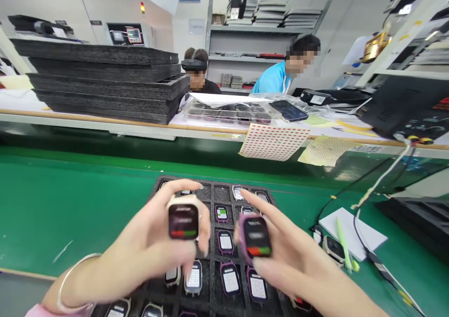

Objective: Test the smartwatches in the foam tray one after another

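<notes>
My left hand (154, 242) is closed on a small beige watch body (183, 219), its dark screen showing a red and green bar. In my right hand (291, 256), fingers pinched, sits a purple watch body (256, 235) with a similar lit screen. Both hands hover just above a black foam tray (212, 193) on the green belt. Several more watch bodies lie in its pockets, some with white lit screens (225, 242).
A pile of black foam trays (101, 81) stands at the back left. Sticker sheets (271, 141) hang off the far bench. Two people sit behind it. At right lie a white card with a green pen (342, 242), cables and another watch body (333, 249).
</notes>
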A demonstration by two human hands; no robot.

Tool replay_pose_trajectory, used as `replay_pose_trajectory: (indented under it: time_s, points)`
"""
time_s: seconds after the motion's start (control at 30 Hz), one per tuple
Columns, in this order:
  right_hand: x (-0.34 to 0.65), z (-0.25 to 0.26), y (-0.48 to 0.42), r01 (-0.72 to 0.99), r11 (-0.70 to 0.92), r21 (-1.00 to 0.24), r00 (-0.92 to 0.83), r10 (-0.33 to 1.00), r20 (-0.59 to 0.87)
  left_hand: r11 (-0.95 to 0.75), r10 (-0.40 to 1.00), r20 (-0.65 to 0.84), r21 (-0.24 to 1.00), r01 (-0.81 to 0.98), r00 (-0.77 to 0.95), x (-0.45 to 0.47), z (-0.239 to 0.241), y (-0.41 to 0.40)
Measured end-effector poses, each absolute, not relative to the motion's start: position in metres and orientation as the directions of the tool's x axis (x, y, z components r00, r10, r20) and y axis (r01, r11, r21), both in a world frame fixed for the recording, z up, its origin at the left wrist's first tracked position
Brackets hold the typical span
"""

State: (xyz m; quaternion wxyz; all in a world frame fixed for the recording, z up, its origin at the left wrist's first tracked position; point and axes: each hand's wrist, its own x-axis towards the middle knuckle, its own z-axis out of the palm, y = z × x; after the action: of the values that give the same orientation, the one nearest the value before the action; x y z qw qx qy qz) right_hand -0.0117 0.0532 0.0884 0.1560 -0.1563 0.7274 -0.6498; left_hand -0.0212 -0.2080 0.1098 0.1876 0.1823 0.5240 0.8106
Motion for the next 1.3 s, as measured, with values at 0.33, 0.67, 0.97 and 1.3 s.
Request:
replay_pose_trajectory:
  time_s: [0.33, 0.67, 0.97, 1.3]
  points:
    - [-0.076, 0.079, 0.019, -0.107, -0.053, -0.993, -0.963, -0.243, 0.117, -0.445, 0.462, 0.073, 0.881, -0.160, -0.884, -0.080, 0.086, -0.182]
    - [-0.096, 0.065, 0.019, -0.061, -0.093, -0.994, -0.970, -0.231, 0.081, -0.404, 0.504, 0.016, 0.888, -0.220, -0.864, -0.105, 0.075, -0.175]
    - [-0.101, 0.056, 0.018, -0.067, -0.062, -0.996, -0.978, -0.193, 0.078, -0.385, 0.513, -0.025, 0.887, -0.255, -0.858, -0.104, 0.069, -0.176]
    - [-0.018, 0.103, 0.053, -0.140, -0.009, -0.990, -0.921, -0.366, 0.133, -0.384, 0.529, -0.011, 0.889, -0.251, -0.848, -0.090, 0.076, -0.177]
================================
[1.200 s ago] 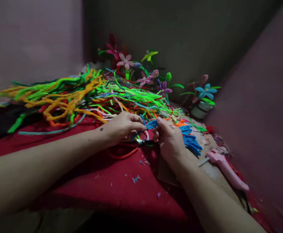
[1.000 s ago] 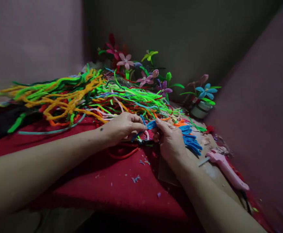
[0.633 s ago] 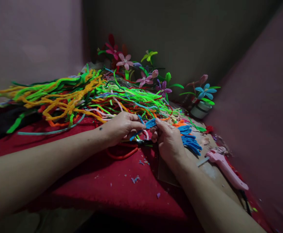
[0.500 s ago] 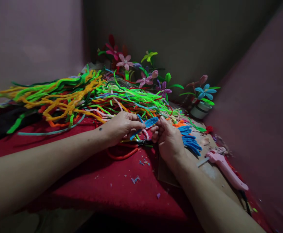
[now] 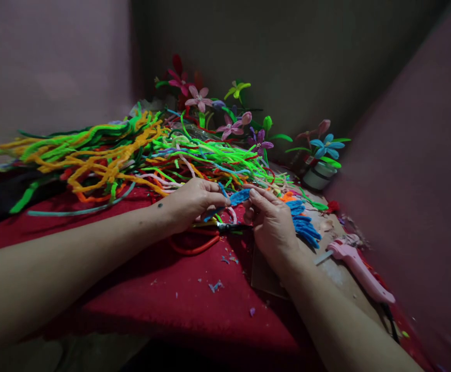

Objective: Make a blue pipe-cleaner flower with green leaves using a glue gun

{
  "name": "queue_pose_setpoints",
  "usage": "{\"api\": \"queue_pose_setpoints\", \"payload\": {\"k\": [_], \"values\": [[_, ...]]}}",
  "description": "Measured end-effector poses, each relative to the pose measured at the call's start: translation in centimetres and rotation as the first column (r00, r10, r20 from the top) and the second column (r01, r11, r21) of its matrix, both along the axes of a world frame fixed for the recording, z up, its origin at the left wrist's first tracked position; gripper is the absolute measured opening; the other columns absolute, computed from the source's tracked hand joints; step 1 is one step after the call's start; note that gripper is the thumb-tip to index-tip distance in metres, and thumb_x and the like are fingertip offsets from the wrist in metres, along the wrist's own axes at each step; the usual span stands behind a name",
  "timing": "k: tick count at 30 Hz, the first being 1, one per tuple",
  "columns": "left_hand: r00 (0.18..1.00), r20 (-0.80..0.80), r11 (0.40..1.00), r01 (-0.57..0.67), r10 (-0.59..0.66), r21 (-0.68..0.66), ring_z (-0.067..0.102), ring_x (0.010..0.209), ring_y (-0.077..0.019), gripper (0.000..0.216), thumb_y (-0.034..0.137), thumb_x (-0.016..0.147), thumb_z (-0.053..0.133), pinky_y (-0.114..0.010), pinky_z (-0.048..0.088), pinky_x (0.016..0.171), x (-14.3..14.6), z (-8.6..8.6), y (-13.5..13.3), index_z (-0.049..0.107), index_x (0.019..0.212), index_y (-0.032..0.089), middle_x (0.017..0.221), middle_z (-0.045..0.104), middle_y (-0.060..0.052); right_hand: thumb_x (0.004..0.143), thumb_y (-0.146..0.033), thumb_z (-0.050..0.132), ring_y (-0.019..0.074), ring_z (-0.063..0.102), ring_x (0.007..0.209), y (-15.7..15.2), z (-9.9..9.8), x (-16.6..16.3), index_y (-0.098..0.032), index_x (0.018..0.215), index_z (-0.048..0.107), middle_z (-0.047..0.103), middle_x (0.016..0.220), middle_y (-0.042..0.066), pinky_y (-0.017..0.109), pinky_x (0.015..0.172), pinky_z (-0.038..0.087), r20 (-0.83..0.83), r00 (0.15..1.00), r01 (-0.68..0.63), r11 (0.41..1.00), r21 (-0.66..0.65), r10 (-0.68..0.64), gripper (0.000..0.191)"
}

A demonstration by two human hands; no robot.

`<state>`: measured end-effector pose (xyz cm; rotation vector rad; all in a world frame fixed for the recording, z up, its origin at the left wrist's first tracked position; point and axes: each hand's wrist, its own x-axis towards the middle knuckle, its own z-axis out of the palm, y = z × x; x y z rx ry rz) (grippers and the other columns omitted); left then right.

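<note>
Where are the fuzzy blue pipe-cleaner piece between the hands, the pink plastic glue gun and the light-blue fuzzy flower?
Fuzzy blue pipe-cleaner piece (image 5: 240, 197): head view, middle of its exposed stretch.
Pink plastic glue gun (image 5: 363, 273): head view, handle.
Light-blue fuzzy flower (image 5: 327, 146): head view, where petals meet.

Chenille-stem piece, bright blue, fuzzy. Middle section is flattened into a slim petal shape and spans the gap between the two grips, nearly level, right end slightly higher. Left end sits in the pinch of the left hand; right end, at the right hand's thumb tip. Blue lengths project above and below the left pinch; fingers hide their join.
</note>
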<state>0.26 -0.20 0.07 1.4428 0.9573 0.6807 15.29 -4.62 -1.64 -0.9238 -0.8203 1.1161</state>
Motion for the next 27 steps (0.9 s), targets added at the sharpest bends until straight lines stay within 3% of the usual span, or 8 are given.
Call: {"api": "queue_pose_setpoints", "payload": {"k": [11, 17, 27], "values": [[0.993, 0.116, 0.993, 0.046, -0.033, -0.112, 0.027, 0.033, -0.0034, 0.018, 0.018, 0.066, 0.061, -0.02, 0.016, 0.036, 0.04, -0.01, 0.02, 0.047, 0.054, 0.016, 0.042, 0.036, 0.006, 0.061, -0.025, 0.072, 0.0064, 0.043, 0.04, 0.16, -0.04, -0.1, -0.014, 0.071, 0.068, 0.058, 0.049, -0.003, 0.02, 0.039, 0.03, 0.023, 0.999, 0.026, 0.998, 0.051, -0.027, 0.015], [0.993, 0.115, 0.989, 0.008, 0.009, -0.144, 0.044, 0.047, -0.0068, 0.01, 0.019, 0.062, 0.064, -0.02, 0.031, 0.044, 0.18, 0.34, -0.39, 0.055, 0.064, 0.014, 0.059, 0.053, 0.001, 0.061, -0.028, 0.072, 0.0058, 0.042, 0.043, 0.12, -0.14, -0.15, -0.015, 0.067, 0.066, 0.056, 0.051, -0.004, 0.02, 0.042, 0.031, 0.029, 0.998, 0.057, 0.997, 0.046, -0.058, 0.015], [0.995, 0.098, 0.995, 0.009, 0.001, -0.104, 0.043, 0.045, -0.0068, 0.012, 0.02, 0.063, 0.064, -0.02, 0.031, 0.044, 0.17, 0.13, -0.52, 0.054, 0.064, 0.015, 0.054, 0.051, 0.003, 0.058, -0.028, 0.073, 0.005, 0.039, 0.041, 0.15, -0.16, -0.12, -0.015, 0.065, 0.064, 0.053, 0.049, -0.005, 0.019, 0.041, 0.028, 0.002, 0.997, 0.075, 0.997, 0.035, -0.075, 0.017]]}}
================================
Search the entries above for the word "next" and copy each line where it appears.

◆ EXPECTED OUTPUT:
Motion for the next 1.3 s, as measured, with values at 0.33, 0.67, 0.97 and 1.3 s.
Motion for the next 27 steps (0.9 s), targets added at the sharpest bends until straight lines stay within 3% of the usual span, or 8 are given.

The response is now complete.